Nonetheless, much to my surprise, Sophia has asked for socks. She asked, so she shall receive, although it may take a while.

She wants knee socks. Fancy knee socks, which she apparently doesn't plan on wearing in public, but just around the house. There was no talking her out of the fancy heel pattern, even though she has already told me that if she *does* wear the socks out in public, they will be inside her UGG boots. Since she now has feet and calves that are the same size as mine, I have agreed to her request with the small hope that she won't care about them in a year and then I can take them for myself.

Sophia has good taste. She chose a Cookie A pattern, Lissajous.

I have turned the heel, finished the gusset and am onto the straightaway part of the foot. With just two cables per round now and the rest in stockinette, I feel like I'm zooming along at Warp Nine, phasers set at fun.



Quincy
Like many others, I fell in love with Jared Flood's Quincy pattern and I knit one up in the recommended Classic Elite Ariosa. It's a single ply bulky weight kind of like CE's Twinkle, only thinner and even softer. Both girls loved the softness (90% extra fine merino, 10% cashmere), and Nina looks great in this color, although she would prefer me to reverse engineer an Urban Outfitters cabled hat using the same yarn.
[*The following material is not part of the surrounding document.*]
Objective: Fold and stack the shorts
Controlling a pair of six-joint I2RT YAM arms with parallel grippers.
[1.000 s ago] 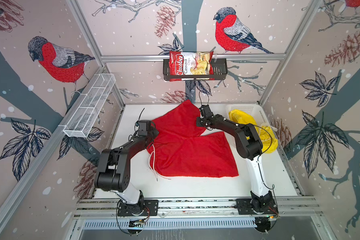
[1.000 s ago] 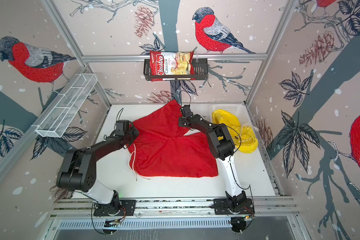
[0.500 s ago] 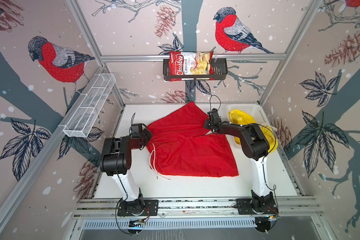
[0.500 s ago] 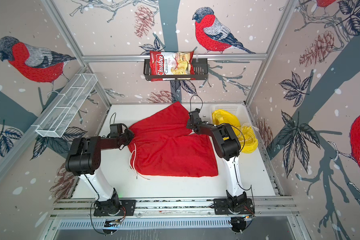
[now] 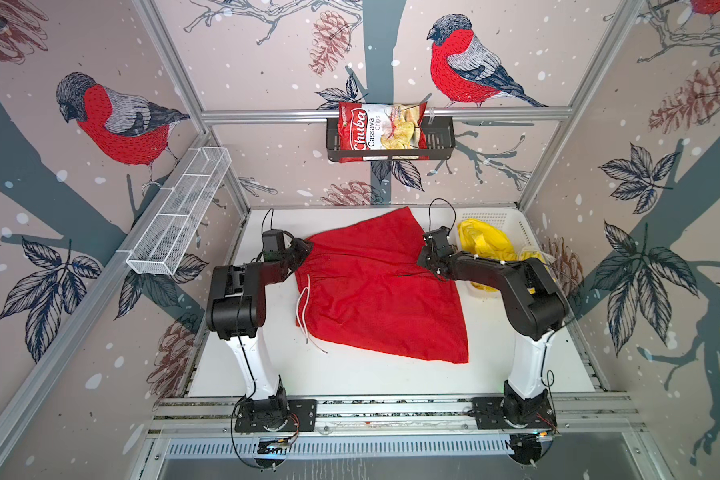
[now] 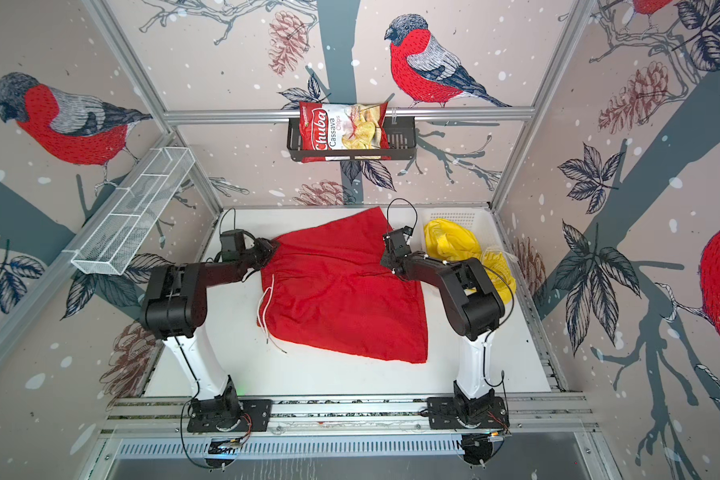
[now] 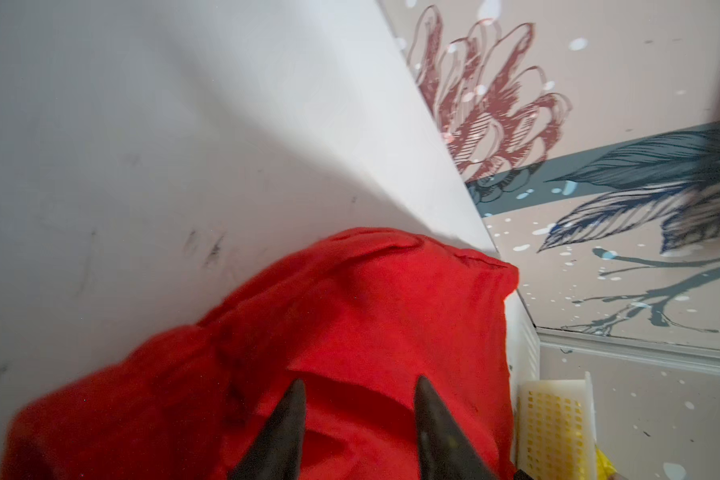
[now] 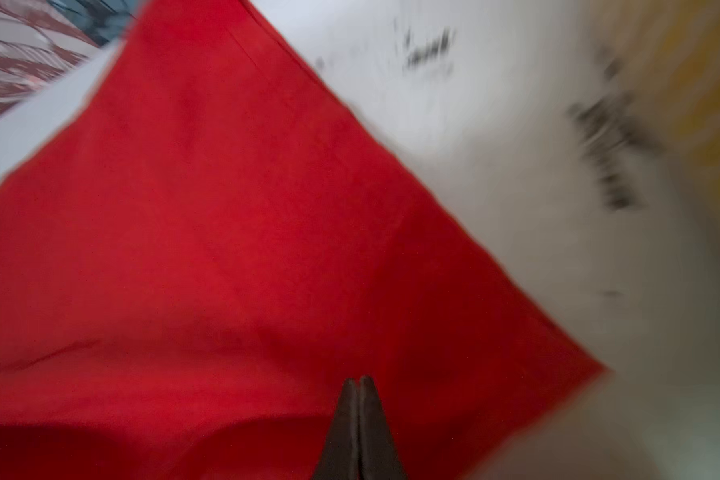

And now Sophia wants a cabled hat, too, only in a different color than her sister.

In the meantime, I figured out how to downsize Quincy for a toddler, but using a DK yarn (Rowan's Cashsoft...um, maybe it's Cashsoft Baby? Not sure.) Ended up with more rows and stitches for this hat than for the adult version, but that's gauge for you.

I call it Quincy-ita


Oh, there's more stuff, too, but I'll save that for another post, shall I?

Thursday, September 10, 2009

Free and Easy Fingerless Mitts pattern



My beginning students often ask what kind of project they can make after they've learned to cast on, knit, purl, and bind off. I developed a pattern for fingerless mitts that incorporates all of these techniques but doesn't require them to knit to a specific gauge.

Introducing Easy Fingerless Mitts, available as a free download.


download now




My students learn to knit using worsted weight yarn and size 7 or 8 needles. These mitts can be made using their classroom yarn and needles. The pair will take about 50g of worsted weight yarn (mine actually took a bit less).

The mitts are worked sideways until they are long enough to fit around the hand. The cast on and bind off edges are sewn together, with a gap left for the thumb hole. The garter borders at the cast on and bind off edges keep the thumb hole from rolling, and the garter stitch borders at the sides act as ribbing for the cuff and fingers.



This pattern is for personal use only and is not to be copied or distributed without prior permission.